Mie aceh adalah masakan daerah yang sudah menyebar di Indonesia, banyak warung makan aceh yang menjual mie aceh dan menjadi favorit bagi masyakat Indonesia. Jika dilihat dari sejarahnya, kuliner Aceh tidak lepas dari pengaruh budaya lokal masyarakat Aceh sendiri yang digabungkan dengan budaya asing yang akhirnya membentuk wilayah Aceh di masa lalu. Terlebih lagi Aceh di zaman dahulu terkenal sebagai pintu atau pelabuhan utama di wilayah Sumatera dan sekitarnya.

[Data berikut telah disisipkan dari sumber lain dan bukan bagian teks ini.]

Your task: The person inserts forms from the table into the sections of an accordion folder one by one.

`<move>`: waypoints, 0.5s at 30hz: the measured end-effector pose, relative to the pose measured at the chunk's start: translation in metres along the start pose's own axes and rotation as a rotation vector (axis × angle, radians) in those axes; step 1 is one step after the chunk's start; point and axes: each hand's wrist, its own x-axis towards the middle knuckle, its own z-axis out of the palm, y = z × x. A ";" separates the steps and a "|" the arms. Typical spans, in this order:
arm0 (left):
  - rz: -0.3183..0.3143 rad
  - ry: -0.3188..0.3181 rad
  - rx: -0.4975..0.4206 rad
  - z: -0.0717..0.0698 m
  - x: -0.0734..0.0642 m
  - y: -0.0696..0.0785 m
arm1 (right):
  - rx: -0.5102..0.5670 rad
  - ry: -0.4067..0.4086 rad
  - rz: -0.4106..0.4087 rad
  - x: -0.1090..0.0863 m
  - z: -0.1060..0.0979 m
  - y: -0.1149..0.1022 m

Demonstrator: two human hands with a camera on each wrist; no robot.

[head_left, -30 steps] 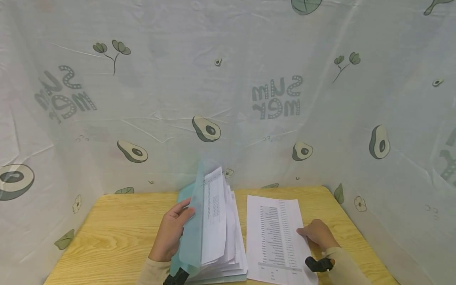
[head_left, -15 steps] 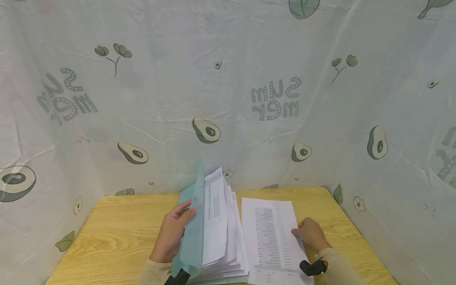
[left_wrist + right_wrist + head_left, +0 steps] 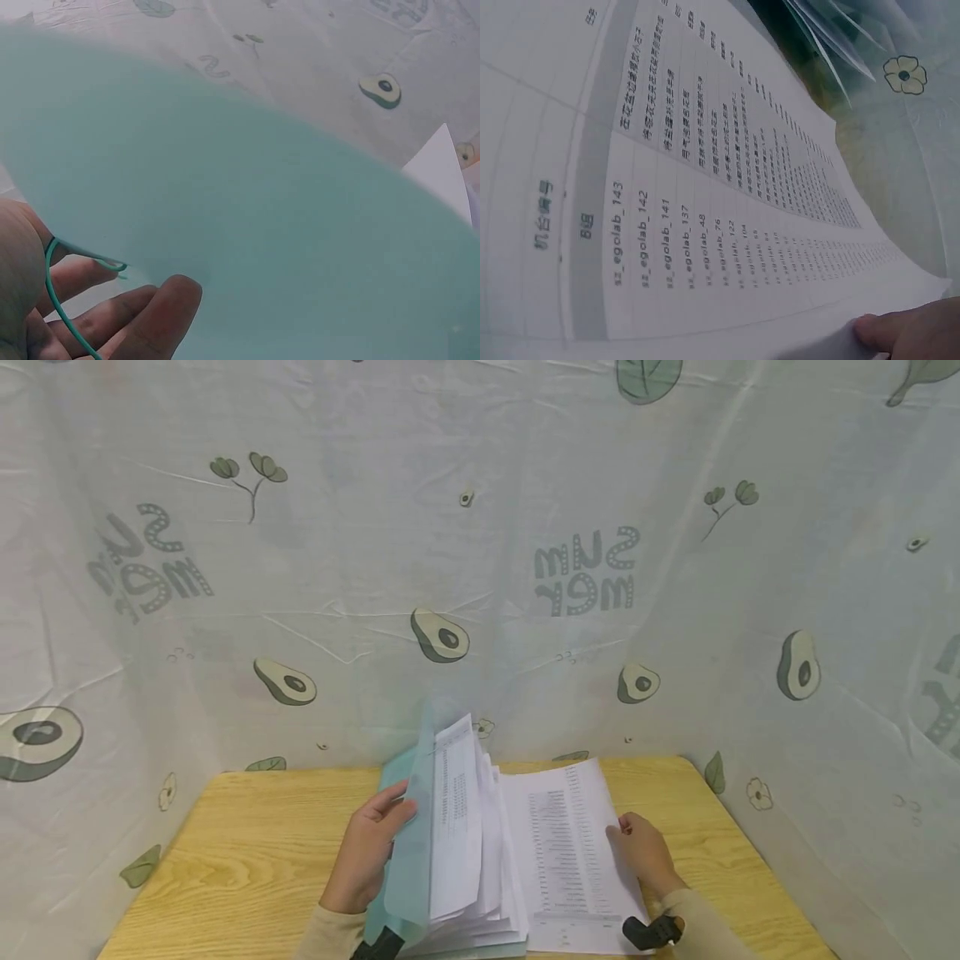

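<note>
A teal plastic folder [image 3: 408, 868] stands part-way open on the table, its front cover raised. My left hand [image 3: 365, 852] grips that cover by its left edge; in the left wrist view a thin green elastic cord [image 3: 56, 292] loops by the fingers. Inside the folder is a stack of white papers [image 3: 457, 835], fanned at the right side. Just right of it lies a printed sheet [image 3: 562, 860] with a list in columns. My right hand [image 3: 647, 852] pinches its right edge, and the sheet bows up there in the right wrist view [image 3: 705, 232].
The wooden table [image 3: 255, 852] shows bare wood to the left of the folder and a strip at the right. A pale avocado-print curtain [image 3: 510, 568] hangs close behind the table and along both sides.
The right hand has drawn the printed sheet leftward, up against the folder's papers, and its far right corner has risen. The left hand keeps its grip on the cover.
</note>
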 end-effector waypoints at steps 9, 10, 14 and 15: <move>0.009 -0.013 0.012 0.000 -0.001 0.001 | 0.020 0.105 -0.092 0.000 -0.020 0.002; 0.010 -0.011 0.015 0.000 -0.001 0.001 | 0.032 0.110 -0.085 0.000 -0.021 0.002; 0.011 -0.004 0.012 -0.001 -0.001 0.001 | 0.091 0.109 -0.058 0.000 -0.028 0.000; 0.012 -0.005 0.009 -0.001 -0.001 0.001 | 0.102 0.108 -0.051 0.000 -0.030 -0.001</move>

Jika diamati, sup mie aceh dengan kari kental merupakan pengaruh dari masakan India, sementara mie sendiri berasal dari resep masakan China atau Tiongkok. Penyajian dengan menggunakan daging kambing atau sapi pasti tidak lepas dari pengaruh nilai-nilai Islam di Aceh yang sangat kuat, sedangkan penambahan makanan lau seperti cumi dan udang karena Aceh terletak di geografis yang dikelilingi oleh lautan seperti Selat Malaka, Laut Andama, dan Samudera Hindia. Juga dari cara hidup masyarakat Aceh yang bermata pencaharian sebagai petani, pedagang, dan nelayan. Saat ini, Anda bisa menemukan salah satu kuliner khas Aceh ini diseluruh kota di Indonesia bahkan mie yang terkenal lezatnya ini bisa Anda temukan di negara sekitar Indonesia seperti Malaysia dan Australia.

Dalam satu porsi, mie aceh memiliki beragam rasa, dari mulai manis, asam, dan asin. Bumbu-bumbunya yang diracik dengan bahan cabai bermutu tinggi, bawang putih, kemiri, ketumbar, merica, jahe, dan rempah-rempah lainnya kemudian digiling halus sehingga berwarna merah.

Mie aceh memang sangat terkenal. Namun, tidak ada yang tahu persis darimana asal usul dari mie aceh itu sendiri. Dalam buku-buku sejarah Aceh pun tidak ada yang menemukan ihwal mula dari mie aceh. Walaupun begitu, ada yang bilang mie aceh merupakan kombinasi dari Aceh, India, dan China dimana mie berasal dari China, India sebagai pencetus kari yang kental dan Aceh dengan bahan-bahan yang kaya akan bumbu sehingga terciptalah mie aceh.